A month or so later, when I’d nearly forgotten, I found myself in conversation with a young man who wore mirrored shades like that other. A different guy altogether, so I’d thought. At some point I realized he’d just stopped talking altogether and was staring deep into my eyes. I felt a lurch in my stomach and a chill when I knew I’d stared right back. Not out of any kind of man-woman thing on my part, but like a rabbit stays still when finally cornered, staring at certain death. The young man breathed in time with me, then smiled wide and showed a pointed tooth. I almost fell backward and wanted to run but could not.
“You have a nice day now, Ma’am” was all he said then, not breaking eye contact, and slowly backed up before turning away and showing me that he walked on hooves.
Was I imagining this? Had my mind finally broken? I most certainly had done some damage to myself somewhere, what with the life I’d once led. Maybe I’d finally lost my grasp on reality.
But I knew it wasn’t true. Things were insane, this was insane, but it was real. I was going to have to deal with it; somehow I was going to have to find a way to not go crazy.
I did what I did the first time. I went back to work. I smiled, made money, looked like I was supposed to look. I looked good. At least good enough to look like I belonged where I was.

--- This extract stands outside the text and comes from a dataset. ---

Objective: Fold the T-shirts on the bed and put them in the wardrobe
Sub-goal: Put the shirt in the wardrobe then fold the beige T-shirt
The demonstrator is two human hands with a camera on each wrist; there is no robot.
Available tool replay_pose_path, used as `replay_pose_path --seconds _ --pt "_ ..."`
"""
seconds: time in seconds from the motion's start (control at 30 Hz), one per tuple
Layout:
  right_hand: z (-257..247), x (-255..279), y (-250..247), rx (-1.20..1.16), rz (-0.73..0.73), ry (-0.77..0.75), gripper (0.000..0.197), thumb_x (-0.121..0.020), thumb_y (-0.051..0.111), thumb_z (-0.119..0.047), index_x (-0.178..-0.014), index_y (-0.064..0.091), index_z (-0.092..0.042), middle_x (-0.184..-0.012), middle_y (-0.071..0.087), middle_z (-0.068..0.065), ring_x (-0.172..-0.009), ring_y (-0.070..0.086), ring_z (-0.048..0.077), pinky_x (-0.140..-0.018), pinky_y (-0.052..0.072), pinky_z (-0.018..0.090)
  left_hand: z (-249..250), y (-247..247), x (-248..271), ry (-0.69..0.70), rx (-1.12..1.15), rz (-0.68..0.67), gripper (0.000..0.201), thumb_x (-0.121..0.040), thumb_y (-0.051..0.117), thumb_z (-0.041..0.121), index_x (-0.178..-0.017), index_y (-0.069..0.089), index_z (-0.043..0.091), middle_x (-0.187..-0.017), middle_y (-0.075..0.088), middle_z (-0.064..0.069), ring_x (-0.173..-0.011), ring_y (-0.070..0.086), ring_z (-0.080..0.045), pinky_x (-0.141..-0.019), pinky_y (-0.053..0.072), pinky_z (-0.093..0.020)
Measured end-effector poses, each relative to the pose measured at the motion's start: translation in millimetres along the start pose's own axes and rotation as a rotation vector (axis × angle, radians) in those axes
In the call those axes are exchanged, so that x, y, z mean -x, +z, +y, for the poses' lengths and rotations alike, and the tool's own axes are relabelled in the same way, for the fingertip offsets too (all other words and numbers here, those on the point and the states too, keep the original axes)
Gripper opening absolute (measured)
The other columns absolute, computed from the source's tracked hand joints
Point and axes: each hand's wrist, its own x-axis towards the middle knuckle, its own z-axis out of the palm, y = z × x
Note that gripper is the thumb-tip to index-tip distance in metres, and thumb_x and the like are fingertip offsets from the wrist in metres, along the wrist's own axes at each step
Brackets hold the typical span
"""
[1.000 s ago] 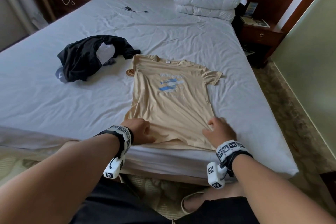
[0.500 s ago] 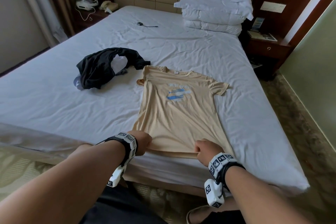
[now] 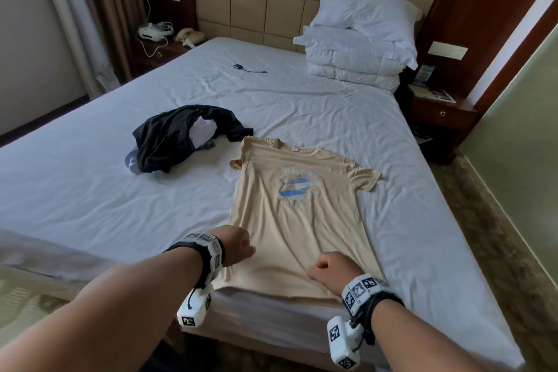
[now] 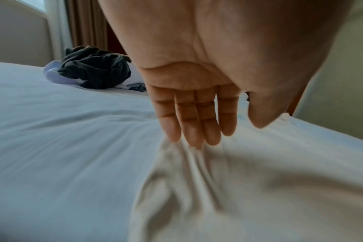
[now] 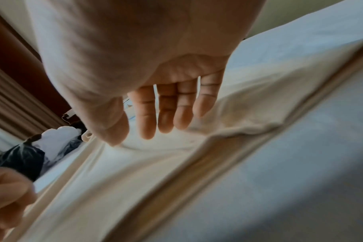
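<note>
A beige T-shirt with a blue print lies face up on the white bed, its hem hanging over the near edge. My left hand rests on the shirt's lower left side; in the left wrist view its straight fingers touch bunched beige fabric. My right hand lies on the lower middle of the shirt, with fingers straight over the cloth. A crumpled black garment with white cloth in it lies further left.
Stacked white pillows sit at the headboard. A small black device with a cable lies on the far sheet. Wooden nightstands stand at the back left and on the right. Patterned carpet runs along the bed's right side.
Both hands gripped the shirt's hem half a second ago. They have let go and moved forward onto the lower part of the shirt, fingers straightened. The shirt lies closer to the bed's edge.
</note>
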Motion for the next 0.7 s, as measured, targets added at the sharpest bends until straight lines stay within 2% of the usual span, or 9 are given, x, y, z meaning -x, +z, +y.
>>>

Summer came. I’d always liked summer best. Everything’s more relaxed and I’m not cold all the time. I like driving, and I like to put the window down. I didn’t miss the bad weather. I’d been out looking for treasures and trying to keep cool, and my guard was down, like before.
He wasn’t there when I pulled into that gas station. And I know the sound of a Harley Davidson as well as I know anything. But then he was there, astride the big hog, across the drive from me. He was next to the gas pump, though I knew he wouldn’t get any gas. And he was grinning.
His voice came across silky smooth and honeyed in my ear, while he still sat grinning across from me without saying a word.
“Yes” I smiled. Why was I smiling? I knew it was wrong, but I was scared so I smiled. Girls are dumb that way.
“Why don’t you get out of that truck and come have a seat? We’ll go for a ride.” The warmth dripped off him in waves.
“No thank you” I whispered. The sound of his voice filled my head. His lips hadn’t moved but for the smile. I looked towards the highway and stared, cold all over though it was at least 100 degrees. Maybe I could just drive away and not get stopped for taking the gas nozzle with me. It was taking forever.
Now he was in my face, still on the silent bike. His face was in my window. How had he gotten so close?
“Just get on.” Grinning. A tiny fleck of saliva at the corner of his smile.
I don’t know if I said no, if I whispered it, screamed it, or only thought it. It didn’t matter; he could hear me and he could smell my fear. Still his smile could melt butter.
This time I’d said it aloud and I wasn’t smiling; I’d said it strong.
He tilted his head like a beguiling child might, all charm and wistfulness, even looked a little hurt, and said “Well Honey, you don’t know what you’re missing.”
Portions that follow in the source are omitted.